15 And it came to pass in the seventh week, in the first year thereof, [2003 A.M.] in the first month in this jubilee, on the twelfth of this month, there were voices in heaven regarding Abraham, that he was faithful in all that He told him, and that he loved the Lord, and that in every affliction he was faithful. 16 And the prince Mastêmâ came and said before God, 'Behold, Abraham loves Isaac his son, and he delights in him above all things else; bid him offer him as a burnt-offering on the altar, and Thou wilt see if he will do this command, and Thou wilt know if he is faithful in everything wherein Thou dost try him. 17 And the Lord knew that Abraham was faithful in all his afflictions; for He had tried him through his country and with famine, and had tried him with the wealth of kings, and had tried him again through his wife, when she was torn (from him), and with circumcision; and had tried him through Ishmael and Hagar, his maid-servant, when he sent them away.
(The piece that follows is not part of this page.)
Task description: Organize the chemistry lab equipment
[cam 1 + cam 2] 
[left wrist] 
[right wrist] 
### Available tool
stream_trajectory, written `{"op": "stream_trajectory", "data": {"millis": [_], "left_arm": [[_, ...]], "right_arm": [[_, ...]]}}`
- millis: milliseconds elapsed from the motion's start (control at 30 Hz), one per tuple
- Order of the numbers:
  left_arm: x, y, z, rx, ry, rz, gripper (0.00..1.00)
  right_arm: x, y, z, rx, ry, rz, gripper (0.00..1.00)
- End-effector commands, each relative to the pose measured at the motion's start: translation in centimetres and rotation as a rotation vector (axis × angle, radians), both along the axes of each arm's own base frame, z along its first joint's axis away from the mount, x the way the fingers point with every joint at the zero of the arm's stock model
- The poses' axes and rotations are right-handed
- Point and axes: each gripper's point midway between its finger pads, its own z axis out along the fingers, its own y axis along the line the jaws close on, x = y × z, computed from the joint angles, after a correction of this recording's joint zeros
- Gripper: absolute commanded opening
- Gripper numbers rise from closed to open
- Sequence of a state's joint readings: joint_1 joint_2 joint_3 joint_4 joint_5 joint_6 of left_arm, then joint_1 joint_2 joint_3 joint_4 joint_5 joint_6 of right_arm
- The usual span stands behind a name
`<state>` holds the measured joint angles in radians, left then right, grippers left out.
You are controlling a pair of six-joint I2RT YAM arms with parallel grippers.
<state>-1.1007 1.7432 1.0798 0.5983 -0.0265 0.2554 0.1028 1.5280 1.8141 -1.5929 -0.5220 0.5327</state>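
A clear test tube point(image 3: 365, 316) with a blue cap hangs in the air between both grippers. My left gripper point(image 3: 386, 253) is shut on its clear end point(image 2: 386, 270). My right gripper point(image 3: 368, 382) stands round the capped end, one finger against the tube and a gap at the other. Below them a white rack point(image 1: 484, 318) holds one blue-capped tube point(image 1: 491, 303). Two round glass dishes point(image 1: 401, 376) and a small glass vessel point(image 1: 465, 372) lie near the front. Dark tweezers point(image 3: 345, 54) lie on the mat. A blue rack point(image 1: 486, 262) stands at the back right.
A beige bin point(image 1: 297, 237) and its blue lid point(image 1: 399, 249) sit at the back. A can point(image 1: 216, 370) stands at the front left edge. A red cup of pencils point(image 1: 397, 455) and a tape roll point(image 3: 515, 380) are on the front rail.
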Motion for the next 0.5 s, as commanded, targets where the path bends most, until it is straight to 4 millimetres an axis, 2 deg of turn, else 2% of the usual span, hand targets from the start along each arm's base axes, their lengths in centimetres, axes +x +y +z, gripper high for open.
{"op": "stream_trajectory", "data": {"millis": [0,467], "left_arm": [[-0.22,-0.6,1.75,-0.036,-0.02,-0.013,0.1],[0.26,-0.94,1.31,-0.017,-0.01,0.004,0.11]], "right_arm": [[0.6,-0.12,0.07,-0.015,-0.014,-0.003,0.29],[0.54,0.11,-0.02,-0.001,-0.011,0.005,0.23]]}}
Sanhedrin 89bBabylonian Talmud
Rabbi Yoḥanan said in the name of Rabbi Yosei ben Zimra: This means after the statement [devarav] of Satan, as it is written: “And the child grew, and was weaned, and Abraham prepared a great feast on the day that Isaac was weaned” (Genesis 21:8). Satan said before the Holy One, Blessed be He: Master of the Universe, this old man, you favored him with a product of the womb, i.e., a child, at one hundred years of age. From the entire feast that he prepared, did he not have even one dove or one pigeon to sacrifice before You as a thanks-offering? God said to Satan: Did Abraham prepare the feast for any reason but for his son? If I say to him: Sacrifice your son before Me, he would immediately slaughter him. Immediately, after these matters, the verse states: “And God tried Abraham.”
Notes and References
"... But even this inspiring narrative raised questions for early interpreters. Why, to begin with, should God want to test Abraham? Certainly not in order to find out whether Abraham was worthy. For, as we have just seen, Abraham had already proven himself worthy many times in the past ... In seeking the answer to these questions, interpreters looked to other parts of the Bible, in particular, to the book of Job, another biblical figure whom God had tested. In his case, however, the test was initiated not by God but by Satan, who in effect challenged God's high opinion of Job: 'Do some harm to him, indeed, afflict all that he has, and then see if he does not curse You to Your face' (Job 1:11). To ancient interpreters it seemed plausible that, with regard to Abraham as well, God may have received a challenge from Satan or some other angel(s) ..."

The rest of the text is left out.